_WHAT THE TASK REQUIRES_
Which lines hold the string "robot"? Copy each of them from the material below.

_GIVEN DATA_
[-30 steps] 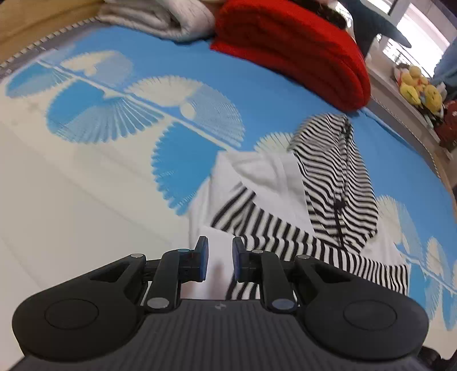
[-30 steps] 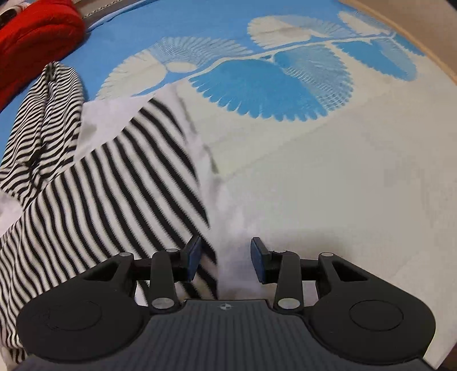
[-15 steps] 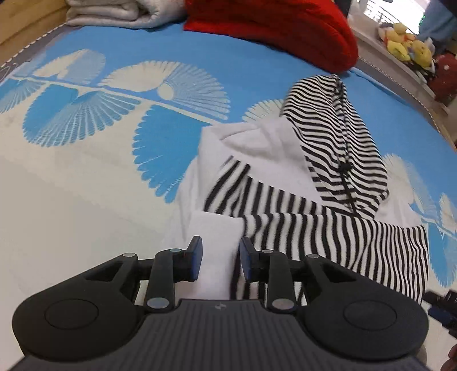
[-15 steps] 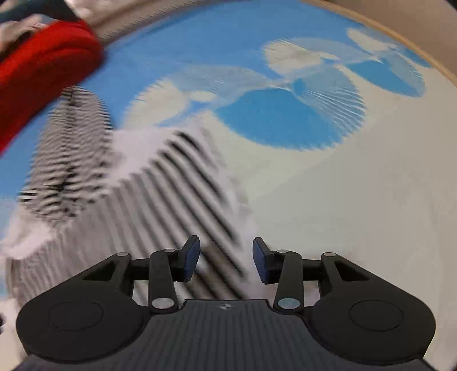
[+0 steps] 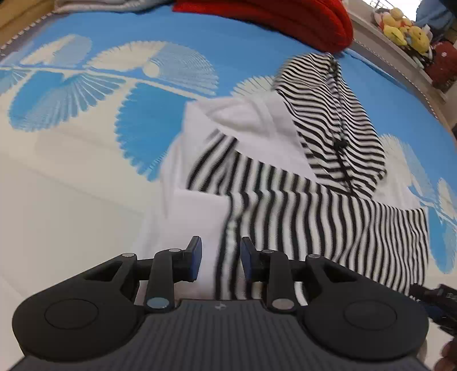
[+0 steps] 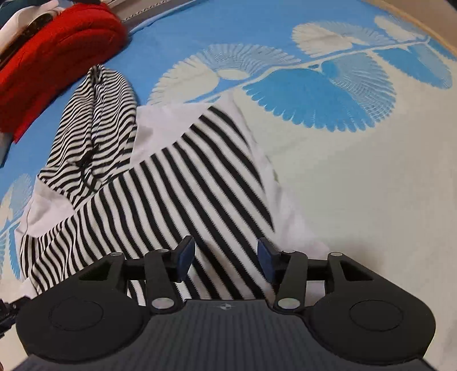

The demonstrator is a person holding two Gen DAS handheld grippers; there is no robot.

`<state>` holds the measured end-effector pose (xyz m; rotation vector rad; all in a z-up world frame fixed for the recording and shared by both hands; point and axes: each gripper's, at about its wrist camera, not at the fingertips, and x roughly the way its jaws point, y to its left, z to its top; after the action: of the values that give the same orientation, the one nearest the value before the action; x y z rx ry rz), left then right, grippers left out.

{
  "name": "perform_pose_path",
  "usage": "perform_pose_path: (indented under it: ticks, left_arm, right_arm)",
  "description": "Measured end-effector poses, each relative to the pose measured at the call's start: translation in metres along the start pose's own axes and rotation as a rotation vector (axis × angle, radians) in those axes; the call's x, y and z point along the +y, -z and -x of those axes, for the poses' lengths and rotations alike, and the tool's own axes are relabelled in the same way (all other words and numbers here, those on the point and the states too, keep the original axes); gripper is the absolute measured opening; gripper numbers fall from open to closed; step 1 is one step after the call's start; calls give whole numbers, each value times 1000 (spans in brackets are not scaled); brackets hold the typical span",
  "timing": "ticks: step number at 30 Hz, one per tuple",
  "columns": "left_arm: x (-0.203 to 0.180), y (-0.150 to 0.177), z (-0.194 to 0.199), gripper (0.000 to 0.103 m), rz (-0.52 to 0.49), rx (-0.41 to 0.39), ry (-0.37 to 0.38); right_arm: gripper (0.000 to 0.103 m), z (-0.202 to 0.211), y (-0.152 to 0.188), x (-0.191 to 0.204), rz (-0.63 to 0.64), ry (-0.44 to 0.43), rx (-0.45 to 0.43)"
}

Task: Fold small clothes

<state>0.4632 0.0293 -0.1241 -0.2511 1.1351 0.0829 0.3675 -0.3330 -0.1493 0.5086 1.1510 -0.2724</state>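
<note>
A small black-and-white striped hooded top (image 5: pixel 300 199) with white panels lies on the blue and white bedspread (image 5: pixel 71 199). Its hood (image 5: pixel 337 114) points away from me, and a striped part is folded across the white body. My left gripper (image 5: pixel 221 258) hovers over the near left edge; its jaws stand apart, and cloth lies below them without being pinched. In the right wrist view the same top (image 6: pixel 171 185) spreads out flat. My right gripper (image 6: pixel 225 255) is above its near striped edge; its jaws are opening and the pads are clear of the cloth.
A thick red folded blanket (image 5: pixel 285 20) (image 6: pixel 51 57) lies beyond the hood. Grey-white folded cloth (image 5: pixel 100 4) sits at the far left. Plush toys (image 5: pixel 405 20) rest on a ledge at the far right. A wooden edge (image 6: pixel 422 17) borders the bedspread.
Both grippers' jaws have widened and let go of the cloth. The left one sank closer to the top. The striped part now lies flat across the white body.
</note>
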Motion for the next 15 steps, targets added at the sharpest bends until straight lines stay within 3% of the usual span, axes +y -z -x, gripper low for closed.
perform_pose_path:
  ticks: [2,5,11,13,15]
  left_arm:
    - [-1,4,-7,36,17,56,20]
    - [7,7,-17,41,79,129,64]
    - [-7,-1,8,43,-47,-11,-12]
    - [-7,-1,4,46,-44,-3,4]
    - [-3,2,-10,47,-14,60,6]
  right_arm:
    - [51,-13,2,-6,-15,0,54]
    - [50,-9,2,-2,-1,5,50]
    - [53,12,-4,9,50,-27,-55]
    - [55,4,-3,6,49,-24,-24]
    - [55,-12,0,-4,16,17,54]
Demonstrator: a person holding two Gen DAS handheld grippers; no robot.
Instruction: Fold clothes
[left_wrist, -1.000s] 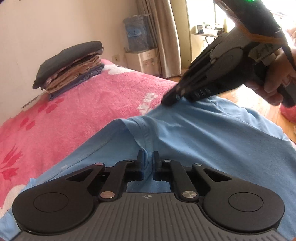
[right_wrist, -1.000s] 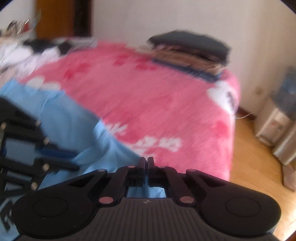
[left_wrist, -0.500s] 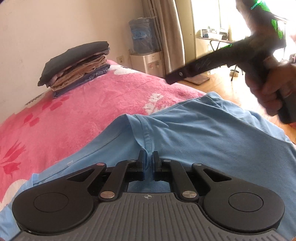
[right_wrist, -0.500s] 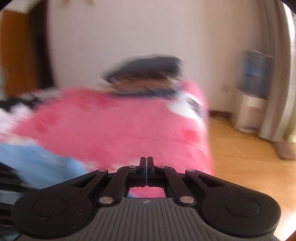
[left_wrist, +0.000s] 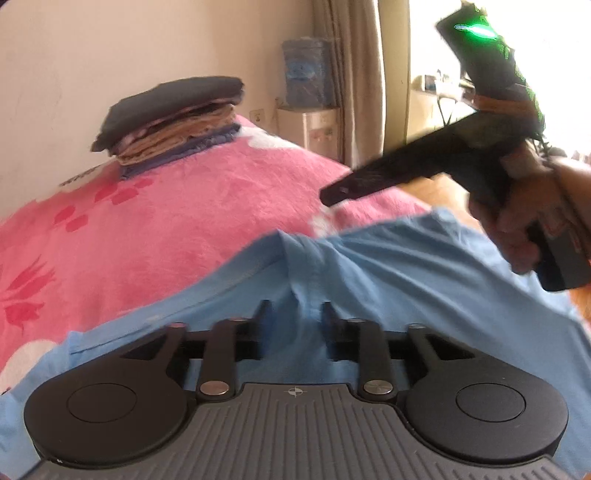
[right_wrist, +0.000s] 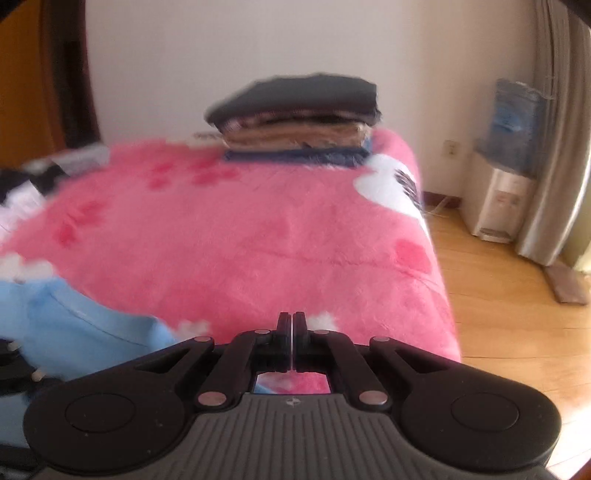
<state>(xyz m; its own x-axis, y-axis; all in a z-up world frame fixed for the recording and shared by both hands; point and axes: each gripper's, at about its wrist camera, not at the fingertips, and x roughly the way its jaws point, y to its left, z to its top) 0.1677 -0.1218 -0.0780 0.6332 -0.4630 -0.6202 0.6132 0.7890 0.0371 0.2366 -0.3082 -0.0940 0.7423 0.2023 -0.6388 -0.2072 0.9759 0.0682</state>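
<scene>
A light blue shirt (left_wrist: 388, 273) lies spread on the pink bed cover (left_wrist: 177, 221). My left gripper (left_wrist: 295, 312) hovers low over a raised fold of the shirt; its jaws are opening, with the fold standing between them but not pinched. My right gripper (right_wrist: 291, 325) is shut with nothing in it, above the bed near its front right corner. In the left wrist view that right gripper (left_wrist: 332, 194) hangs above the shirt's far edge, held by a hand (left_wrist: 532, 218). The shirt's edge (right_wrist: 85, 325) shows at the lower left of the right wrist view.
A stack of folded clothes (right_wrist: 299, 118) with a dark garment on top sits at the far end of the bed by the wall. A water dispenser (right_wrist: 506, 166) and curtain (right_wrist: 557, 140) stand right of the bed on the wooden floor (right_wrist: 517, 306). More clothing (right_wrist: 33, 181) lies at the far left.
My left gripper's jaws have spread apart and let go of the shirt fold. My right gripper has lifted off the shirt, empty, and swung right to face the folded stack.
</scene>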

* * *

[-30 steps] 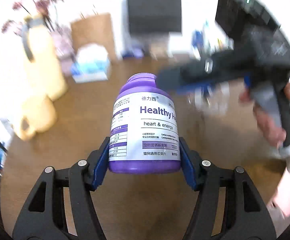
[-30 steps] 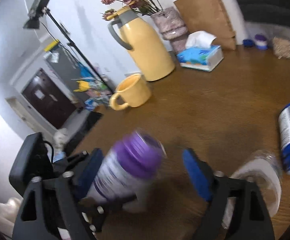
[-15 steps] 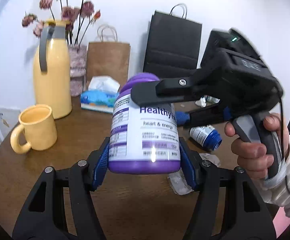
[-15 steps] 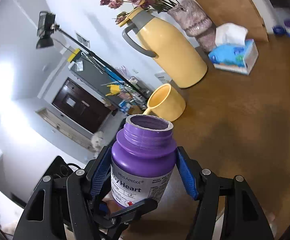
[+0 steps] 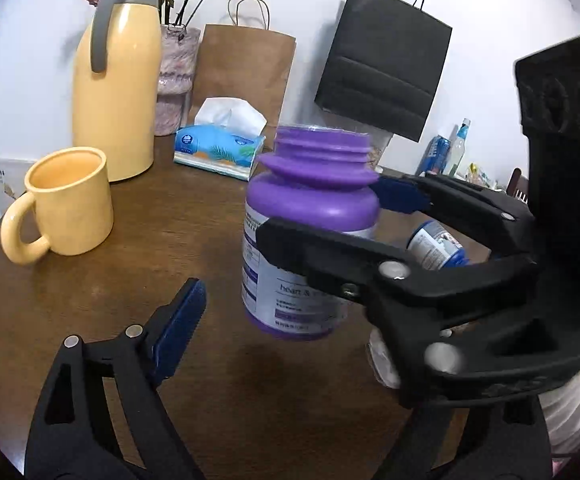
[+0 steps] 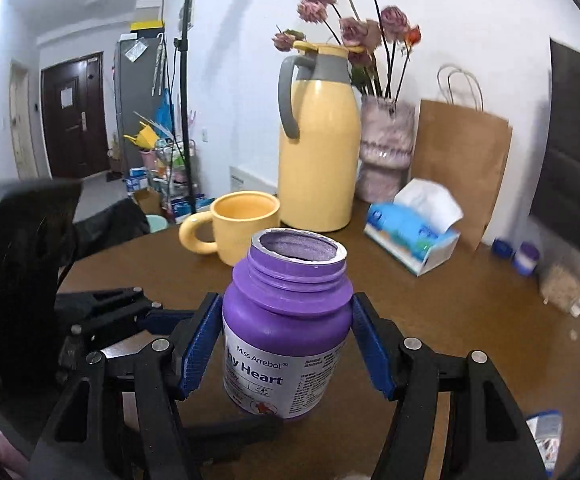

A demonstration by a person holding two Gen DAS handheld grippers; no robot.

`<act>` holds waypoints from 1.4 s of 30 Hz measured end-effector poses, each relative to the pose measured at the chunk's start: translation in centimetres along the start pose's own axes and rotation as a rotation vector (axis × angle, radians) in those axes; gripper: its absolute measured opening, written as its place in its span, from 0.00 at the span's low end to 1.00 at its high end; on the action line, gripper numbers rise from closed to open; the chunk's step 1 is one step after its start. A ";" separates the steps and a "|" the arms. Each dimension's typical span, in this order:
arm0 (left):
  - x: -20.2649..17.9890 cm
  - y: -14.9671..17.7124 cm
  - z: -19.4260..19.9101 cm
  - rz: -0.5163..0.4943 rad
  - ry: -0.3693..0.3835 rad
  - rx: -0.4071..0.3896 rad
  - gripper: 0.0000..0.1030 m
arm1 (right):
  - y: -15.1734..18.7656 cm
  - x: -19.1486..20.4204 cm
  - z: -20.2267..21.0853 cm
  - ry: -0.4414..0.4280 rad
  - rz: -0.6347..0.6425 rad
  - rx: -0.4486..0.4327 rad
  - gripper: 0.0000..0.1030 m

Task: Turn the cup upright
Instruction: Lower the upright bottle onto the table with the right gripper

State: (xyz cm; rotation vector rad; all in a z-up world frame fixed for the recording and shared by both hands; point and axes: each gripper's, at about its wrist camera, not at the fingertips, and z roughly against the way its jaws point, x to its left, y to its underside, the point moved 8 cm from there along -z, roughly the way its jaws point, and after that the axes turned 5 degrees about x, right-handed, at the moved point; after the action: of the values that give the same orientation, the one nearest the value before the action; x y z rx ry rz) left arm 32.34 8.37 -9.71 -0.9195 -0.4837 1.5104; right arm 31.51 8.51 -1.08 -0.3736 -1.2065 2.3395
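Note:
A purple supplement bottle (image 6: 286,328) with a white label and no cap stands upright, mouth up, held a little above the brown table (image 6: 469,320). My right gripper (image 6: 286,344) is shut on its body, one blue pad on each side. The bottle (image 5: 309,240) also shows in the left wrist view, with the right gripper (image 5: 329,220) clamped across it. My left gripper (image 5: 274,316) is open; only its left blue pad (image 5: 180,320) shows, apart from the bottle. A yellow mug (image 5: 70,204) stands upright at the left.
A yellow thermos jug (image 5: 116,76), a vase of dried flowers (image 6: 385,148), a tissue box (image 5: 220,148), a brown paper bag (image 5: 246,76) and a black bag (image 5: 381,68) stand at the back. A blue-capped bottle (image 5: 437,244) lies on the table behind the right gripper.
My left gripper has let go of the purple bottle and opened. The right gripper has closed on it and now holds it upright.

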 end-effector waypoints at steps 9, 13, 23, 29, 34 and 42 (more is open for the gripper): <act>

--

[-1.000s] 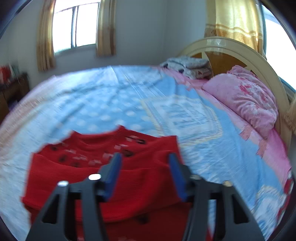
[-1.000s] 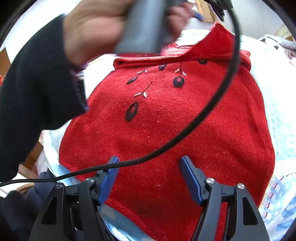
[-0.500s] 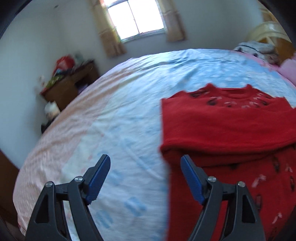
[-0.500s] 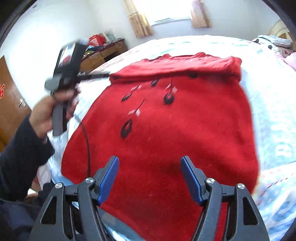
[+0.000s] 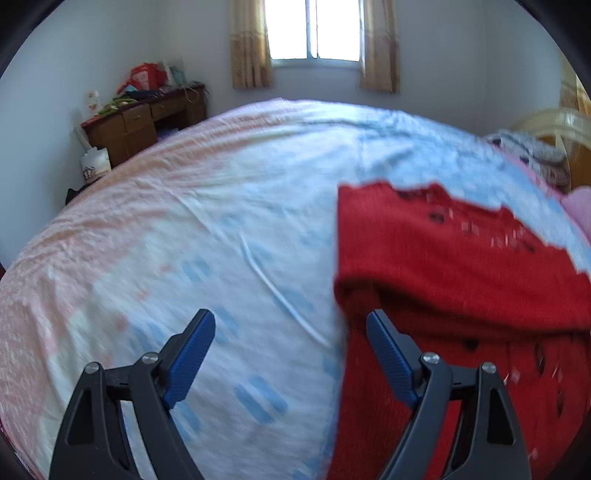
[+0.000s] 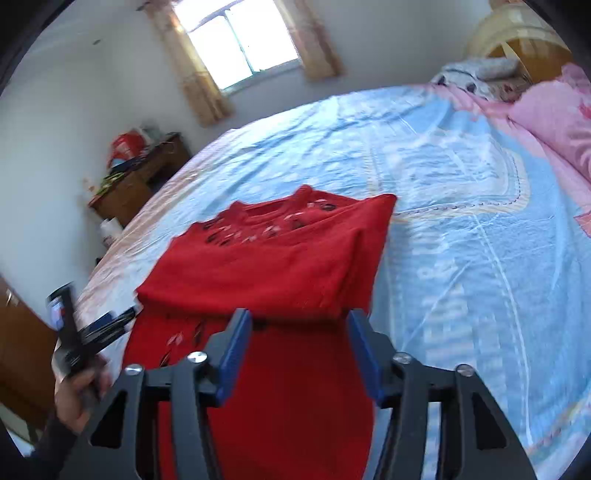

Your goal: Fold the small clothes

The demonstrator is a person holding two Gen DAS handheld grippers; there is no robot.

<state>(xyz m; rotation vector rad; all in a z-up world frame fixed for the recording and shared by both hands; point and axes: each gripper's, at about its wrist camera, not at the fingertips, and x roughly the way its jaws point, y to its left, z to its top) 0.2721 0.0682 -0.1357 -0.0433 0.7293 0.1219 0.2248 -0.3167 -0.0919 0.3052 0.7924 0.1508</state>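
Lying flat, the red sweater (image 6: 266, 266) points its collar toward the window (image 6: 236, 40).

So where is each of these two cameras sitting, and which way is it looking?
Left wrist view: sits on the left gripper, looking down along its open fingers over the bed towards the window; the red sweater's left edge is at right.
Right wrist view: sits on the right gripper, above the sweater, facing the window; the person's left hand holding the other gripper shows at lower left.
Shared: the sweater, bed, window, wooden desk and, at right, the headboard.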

_FINISHED TASK_
The demonstrator is a person holding two Gen DAS handheld grippers; there is no robot.
Demonstrator: a person holding two Gen DAS handheld grippers; no robot.
A demonstration by a person holding two Gen DAS handheld grippers; no robot.
The demonstrator is a person holding two Gen DAS handheld grippers; there is no robot.

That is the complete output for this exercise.